> **TASK ITEM**
Start at the line with "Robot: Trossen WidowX" in the records below, stop at the line with "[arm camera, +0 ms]", and return every line in that span exactly, the two end lines included.

> **DATA UNDER STUDY**

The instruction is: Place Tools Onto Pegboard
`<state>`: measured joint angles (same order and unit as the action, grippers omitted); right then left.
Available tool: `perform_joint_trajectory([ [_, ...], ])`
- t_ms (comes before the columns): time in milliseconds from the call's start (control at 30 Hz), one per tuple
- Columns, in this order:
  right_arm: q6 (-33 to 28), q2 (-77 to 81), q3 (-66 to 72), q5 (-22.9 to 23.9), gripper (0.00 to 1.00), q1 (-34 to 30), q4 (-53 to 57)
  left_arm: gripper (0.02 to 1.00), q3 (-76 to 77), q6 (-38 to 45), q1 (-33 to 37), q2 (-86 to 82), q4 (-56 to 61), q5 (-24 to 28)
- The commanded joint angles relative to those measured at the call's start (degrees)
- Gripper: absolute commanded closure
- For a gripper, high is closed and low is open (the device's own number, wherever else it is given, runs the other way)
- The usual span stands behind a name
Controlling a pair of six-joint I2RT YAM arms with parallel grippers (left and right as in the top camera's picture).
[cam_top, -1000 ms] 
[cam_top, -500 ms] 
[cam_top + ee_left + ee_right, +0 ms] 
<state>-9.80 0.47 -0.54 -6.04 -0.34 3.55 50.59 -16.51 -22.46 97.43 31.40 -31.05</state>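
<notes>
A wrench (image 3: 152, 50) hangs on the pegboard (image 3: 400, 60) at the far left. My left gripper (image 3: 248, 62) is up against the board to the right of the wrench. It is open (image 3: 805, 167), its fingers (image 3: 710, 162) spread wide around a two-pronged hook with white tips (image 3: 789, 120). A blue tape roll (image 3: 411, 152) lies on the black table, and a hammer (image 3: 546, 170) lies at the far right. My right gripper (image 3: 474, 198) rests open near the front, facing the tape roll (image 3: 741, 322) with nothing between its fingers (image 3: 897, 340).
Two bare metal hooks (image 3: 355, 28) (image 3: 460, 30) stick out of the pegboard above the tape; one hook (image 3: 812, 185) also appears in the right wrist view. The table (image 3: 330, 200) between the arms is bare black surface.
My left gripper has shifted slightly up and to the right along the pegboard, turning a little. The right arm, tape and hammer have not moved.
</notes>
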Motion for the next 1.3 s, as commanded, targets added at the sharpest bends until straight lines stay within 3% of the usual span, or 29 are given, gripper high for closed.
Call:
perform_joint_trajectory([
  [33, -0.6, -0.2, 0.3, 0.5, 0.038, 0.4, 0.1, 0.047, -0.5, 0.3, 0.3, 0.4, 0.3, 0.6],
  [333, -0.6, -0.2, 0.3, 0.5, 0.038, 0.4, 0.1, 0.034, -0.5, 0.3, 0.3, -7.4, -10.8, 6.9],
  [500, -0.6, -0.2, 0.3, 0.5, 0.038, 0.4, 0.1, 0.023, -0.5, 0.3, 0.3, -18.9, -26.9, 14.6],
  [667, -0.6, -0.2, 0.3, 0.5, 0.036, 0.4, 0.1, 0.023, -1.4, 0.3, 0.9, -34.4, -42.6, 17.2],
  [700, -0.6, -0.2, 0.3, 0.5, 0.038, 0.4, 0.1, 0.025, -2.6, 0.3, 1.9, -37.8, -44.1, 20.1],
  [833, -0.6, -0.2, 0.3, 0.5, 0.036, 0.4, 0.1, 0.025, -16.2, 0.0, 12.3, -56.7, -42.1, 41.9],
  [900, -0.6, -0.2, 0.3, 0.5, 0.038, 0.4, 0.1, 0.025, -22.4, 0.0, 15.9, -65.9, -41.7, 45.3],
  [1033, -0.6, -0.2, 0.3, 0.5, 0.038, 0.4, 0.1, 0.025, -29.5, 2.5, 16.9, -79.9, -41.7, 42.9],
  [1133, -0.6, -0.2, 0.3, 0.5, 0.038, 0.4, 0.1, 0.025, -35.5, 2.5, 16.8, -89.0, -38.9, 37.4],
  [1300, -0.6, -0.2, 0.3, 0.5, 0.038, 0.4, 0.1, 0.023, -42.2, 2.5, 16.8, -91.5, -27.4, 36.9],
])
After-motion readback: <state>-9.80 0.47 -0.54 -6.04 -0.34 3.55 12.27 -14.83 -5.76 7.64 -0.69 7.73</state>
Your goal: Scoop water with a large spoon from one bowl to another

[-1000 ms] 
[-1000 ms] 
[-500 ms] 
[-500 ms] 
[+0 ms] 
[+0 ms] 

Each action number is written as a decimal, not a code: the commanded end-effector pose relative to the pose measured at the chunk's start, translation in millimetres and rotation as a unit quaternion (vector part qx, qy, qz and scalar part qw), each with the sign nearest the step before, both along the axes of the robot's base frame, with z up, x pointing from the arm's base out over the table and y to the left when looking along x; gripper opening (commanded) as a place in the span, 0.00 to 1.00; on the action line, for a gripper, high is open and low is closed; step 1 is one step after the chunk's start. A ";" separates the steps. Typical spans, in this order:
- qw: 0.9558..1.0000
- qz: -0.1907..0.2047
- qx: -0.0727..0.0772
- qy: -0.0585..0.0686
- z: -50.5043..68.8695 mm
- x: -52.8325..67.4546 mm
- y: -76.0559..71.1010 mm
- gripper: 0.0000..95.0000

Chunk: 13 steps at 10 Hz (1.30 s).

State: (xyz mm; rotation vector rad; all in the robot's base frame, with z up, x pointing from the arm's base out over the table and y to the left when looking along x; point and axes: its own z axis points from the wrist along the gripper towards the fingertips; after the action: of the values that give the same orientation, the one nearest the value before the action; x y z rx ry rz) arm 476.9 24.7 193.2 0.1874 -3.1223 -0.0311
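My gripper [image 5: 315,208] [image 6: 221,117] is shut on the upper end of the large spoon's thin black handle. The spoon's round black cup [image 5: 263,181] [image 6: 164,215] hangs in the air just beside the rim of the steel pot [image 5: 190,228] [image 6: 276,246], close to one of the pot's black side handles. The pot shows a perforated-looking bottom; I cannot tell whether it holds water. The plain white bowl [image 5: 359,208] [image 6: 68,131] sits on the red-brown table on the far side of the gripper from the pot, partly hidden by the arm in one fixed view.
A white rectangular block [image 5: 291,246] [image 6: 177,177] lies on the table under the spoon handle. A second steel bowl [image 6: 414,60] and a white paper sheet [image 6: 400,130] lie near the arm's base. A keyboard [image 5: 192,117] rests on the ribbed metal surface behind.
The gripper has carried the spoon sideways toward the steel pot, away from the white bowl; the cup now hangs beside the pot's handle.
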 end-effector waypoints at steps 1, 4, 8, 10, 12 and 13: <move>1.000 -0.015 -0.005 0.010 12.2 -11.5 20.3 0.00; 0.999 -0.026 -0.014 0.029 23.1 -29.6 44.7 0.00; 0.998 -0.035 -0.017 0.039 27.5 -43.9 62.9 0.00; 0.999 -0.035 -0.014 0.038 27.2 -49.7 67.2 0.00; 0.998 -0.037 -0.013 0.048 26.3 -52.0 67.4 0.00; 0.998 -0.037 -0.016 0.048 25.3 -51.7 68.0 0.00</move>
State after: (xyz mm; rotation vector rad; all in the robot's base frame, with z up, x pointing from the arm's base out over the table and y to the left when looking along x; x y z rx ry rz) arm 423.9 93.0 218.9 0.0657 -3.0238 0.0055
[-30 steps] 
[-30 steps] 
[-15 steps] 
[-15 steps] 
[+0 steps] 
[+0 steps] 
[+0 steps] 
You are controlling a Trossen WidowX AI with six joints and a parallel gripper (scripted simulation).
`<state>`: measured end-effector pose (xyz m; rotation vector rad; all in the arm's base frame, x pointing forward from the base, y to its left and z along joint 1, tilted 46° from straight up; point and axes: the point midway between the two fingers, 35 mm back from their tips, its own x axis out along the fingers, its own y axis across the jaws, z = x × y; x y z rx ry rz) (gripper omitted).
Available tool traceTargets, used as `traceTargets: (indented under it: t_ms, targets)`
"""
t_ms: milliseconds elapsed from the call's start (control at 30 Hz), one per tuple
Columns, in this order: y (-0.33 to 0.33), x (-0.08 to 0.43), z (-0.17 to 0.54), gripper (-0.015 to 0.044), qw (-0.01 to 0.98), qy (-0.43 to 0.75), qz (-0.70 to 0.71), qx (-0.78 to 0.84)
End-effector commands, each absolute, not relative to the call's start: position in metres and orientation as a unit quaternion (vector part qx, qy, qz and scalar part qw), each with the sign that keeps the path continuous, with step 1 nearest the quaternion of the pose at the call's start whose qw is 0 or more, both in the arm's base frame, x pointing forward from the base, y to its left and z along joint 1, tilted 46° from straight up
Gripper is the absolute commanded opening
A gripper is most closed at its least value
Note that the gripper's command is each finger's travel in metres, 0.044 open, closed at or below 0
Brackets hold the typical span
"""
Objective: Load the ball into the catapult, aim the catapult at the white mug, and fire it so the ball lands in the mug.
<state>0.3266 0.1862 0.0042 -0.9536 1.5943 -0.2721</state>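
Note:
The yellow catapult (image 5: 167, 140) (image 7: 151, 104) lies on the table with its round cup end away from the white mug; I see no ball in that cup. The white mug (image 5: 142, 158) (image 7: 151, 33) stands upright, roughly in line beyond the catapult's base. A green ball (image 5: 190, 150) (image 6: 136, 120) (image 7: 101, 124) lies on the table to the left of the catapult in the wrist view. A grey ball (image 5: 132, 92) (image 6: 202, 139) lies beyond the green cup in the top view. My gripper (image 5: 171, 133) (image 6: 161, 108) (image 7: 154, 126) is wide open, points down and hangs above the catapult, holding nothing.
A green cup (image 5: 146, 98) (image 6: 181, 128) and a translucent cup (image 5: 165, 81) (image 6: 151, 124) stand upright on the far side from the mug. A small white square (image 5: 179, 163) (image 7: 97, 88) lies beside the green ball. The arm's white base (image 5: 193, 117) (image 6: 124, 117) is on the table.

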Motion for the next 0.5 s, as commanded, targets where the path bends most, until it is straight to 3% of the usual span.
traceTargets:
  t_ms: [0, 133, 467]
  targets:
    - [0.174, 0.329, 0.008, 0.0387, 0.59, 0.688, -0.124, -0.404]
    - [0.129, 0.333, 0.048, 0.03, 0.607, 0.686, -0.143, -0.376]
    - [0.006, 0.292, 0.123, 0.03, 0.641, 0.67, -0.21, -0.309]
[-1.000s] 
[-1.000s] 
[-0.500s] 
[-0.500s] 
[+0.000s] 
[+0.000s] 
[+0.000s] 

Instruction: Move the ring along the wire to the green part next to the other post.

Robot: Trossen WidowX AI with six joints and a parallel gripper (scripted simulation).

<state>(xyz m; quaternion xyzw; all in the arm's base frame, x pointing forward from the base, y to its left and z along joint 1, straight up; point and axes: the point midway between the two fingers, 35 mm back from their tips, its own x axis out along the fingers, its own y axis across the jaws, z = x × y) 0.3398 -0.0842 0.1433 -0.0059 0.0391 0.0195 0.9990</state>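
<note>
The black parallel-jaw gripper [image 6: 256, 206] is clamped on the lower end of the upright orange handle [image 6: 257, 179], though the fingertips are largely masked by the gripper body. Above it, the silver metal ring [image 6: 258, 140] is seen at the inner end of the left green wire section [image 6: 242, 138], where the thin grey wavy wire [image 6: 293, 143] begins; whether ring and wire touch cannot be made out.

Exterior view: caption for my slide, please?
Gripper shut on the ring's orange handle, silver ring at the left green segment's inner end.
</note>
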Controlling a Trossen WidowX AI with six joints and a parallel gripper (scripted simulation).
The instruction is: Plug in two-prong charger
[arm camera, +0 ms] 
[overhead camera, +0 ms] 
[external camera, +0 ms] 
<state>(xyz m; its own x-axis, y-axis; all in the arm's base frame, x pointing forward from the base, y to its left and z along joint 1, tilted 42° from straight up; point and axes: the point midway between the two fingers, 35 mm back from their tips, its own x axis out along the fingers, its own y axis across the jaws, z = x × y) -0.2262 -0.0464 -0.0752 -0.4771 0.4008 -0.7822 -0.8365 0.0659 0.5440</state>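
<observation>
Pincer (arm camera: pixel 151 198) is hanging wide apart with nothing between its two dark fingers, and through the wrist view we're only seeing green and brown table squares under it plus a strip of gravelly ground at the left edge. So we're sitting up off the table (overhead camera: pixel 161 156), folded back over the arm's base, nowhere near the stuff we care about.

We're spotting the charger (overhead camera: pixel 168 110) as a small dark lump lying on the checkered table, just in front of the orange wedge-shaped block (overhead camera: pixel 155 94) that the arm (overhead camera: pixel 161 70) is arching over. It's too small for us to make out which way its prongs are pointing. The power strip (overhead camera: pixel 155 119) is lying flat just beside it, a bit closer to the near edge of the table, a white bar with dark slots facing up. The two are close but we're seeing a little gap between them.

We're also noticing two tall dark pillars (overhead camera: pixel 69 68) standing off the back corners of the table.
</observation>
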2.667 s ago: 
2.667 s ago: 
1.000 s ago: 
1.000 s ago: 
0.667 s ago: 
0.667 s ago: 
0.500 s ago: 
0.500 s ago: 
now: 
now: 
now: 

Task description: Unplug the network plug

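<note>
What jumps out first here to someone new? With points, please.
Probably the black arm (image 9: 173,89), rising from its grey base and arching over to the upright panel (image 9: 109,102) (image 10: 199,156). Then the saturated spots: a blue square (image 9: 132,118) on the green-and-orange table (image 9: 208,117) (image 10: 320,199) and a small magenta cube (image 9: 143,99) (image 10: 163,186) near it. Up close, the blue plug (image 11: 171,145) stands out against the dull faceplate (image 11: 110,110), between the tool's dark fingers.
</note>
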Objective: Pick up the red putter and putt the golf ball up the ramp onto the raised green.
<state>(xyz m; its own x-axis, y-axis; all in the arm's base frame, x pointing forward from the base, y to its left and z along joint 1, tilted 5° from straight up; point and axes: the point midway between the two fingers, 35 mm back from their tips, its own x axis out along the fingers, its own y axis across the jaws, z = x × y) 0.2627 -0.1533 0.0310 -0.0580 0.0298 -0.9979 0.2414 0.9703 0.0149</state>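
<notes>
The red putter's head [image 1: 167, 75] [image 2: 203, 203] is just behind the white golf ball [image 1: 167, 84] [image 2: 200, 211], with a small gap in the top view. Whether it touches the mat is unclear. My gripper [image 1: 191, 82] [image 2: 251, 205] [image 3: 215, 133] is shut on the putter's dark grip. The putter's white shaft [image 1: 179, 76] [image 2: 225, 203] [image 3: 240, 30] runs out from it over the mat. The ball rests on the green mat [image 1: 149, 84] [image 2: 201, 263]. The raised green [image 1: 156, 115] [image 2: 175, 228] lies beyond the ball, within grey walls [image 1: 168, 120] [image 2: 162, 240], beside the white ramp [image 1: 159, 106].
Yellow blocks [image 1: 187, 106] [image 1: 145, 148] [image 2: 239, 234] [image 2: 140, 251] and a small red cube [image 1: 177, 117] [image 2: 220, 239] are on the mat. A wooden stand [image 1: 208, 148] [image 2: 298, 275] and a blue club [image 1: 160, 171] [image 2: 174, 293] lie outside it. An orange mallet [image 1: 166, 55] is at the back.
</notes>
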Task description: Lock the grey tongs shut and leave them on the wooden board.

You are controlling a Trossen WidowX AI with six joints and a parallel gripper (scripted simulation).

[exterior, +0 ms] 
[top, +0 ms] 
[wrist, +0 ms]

> **SOLUTION TO THE EXERCISE**
Robot: Trossen WidowX AI with six joints and a parallel gripper (scripted simulation).

<state>(xyz m; quaternion xyzw; all in the arm's base frame, x pointing forward from the base, y to its left and z along joint 1, straight up; point and axes: the point midway between the two fingers, 35 mm back from their tips, its own x axis out along the fingers, its own y axis across the jaws, z = x × y) 0.3398 -0.0842 0.1433 -0.0059 0.0391 0.0195 0.9990</state>
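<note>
The black parallel-jaw gripper [image 6: 256, 206] is clamped on the lower end of the upright orange handle [image 6: 257, 179], though the fingertips are largely masked by the gripper body. Above it, the silver metal ring [image 6: 258, 140] is seen at the inner end of the left green wire section [image 6: 242, 138], where the thin grey wavy wire [image 6: 293, 143] begins; whether ring and wire touch cannot be made out.

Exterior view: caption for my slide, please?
Gripper shut on the ring's orange handle, silver ring at the left green segment's inner end.
</note>
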Controlling a Trossen WidowX AI with six joints and a parallel gripper (scripted simulation).
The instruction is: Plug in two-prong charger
[arm camera, +0 ms] 

Nothing further is needed for the exercise.